#### Provided material ####

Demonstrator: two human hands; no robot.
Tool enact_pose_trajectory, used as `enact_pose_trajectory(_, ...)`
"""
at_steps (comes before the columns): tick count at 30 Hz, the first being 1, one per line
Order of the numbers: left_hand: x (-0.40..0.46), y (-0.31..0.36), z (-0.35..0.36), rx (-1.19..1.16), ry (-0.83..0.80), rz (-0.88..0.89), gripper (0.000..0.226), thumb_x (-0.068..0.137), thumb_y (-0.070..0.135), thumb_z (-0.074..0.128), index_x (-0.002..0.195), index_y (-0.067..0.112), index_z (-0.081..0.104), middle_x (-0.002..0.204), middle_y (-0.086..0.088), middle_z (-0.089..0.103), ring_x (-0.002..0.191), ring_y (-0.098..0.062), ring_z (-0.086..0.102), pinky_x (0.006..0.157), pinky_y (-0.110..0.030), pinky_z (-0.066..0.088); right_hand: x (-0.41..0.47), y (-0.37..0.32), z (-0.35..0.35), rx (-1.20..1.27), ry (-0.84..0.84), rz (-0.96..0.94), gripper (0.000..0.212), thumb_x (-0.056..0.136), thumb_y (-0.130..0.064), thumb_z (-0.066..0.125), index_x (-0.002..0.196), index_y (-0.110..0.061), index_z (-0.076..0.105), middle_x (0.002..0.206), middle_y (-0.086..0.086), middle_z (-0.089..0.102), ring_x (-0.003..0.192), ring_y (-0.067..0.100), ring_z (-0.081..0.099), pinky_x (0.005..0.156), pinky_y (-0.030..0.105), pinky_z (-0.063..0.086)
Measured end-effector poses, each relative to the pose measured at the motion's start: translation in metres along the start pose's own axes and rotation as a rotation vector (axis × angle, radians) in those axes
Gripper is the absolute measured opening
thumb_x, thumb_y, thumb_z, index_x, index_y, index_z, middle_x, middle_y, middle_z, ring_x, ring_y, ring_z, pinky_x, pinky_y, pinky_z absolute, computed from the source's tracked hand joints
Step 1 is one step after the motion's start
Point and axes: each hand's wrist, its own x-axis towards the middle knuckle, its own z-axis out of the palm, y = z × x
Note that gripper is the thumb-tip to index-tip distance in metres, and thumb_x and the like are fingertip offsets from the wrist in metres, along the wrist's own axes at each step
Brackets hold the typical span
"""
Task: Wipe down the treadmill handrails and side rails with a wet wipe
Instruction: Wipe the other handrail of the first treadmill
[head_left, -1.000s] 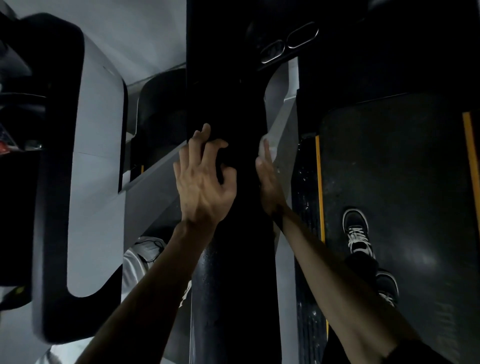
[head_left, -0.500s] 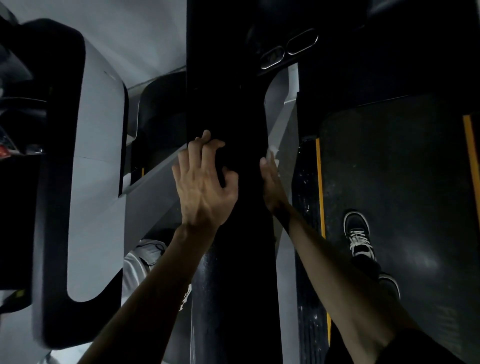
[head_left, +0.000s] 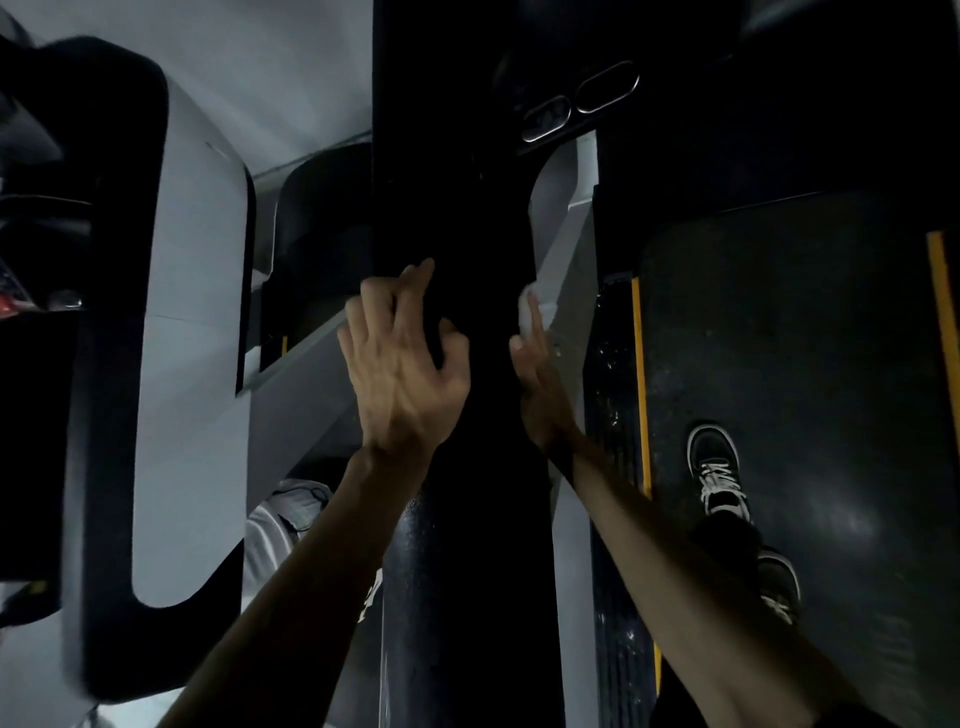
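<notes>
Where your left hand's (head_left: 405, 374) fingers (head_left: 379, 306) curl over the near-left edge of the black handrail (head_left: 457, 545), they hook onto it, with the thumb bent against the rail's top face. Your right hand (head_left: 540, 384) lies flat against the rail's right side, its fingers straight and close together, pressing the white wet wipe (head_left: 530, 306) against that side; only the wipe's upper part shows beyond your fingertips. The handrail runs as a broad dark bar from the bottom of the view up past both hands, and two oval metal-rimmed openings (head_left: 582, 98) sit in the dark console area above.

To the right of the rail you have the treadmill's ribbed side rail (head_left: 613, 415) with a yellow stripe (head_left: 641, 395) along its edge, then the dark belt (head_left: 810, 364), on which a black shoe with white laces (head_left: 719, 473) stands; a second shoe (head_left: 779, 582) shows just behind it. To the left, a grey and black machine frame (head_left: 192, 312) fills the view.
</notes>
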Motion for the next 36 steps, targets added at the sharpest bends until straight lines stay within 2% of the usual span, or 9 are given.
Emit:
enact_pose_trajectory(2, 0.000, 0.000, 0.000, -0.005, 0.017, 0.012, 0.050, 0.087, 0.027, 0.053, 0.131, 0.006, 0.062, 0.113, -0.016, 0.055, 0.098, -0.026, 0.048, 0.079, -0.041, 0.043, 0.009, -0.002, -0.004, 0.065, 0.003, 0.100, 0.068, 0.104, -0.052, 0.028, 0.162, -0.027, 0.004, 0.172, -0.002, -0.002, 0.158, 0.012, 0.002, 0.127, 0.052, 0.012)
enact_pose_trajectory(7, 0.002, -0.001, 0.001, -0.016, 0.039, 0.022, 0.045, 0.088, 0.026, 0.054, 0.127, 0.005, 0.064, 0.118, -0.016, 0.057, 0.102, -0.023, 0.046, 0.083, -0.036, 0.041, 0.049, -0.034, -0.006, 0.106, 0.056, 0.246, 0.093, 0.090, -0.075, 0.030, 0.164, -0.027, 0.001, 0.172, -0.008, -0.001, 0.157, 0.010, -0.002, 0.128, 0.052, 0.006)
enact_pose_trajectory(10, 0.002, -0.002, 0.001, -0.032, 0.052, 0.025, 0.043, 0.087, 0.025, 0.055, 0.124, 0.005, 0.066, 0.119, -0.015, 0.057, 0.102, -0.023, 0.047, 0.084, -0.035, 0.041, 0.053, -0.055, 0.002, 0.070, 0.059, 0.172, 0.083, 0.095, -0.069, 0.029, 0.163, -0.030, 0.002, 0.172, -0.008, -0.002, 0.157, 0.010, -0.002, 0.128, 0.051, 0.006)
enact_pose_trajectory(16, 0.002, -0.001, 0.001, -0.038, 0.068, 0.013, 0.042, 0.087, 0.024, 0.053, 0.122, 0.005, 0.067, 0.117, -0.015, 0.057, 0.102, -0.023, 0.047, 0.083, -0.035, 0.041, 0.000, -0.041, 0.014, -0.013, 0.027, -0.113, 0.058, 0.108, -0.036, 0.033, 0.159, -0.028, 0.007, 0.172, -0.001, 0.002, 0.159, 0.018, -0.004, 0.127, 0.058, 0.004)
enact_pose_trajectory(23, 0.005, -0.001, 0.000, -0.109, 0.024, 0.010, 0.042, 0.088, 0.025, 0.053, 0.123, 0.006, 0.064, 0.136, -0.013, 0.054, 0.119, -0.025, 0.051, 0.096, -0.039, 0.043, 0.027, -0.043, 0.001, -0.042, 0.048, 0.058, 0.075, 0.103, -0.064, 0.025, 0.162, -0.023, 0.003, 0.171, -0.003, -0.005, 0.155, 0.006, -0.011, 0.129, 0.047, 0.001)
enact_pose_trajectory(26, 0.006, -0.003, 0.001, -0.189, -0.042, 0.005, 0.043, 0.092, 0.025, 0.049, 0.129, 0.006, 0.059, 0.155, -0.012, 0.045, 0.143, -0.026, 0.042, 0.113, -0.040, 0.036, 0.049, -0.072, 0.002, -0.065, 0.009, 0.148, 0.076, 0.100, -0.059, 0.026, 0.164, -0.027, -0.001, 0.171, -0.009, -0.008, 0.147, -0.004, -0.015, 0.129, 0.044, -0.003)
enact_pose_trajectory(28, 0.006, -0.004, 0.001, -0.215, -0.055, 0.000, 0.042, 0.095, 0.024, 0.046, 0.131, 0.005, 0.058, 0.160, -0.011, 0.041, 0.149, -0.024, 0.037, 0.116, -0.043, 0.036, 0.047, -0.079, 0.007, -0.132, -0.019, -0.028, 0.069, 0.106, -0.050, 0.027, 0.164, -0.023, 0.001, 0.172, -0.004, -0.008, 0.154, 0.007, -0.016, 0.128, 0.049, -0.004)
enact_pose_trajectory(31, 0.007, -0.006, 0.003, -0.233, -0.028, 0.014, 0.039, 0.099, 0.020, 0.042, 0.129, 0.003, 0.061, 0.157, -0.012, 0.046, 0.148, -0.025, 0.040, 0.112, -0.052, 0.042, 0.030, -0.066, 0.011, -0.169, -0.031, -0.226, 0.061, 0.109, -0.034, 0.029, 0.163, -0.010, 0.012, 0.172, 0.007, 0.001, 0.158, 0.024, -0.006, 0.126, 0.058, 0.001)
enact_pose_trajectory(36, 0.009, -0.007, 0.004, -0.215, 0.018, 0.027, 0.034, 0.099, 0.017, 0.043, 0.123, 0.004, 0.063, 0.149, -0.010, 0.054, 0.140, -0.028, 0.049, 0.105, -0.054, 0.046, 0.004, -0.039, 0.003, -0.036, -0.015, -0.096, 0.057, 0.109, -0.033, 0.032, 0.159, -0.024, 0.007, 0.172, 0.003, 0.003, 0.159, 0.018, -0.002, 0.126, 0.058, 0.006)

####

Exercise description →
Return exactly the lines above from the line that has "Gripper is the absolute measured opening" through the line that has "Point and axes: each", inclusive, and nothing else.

Written answer →
Gripper is the absolute measured opening
thumb_x, thumb_y, thumb_z, index_x, index_y, index_z, middle_x, middle_y, middle_z, ring_x, ring_y, ring_z, pinky_x, pinky_y, pinky_z absolute, computed from the source's tracked hand joints
Step 1 is one step after the motion's start
Point and axes: each hand's wrist, its own x-axis towards the middle knuckle, its own z-axis out of the palm, y = z × x

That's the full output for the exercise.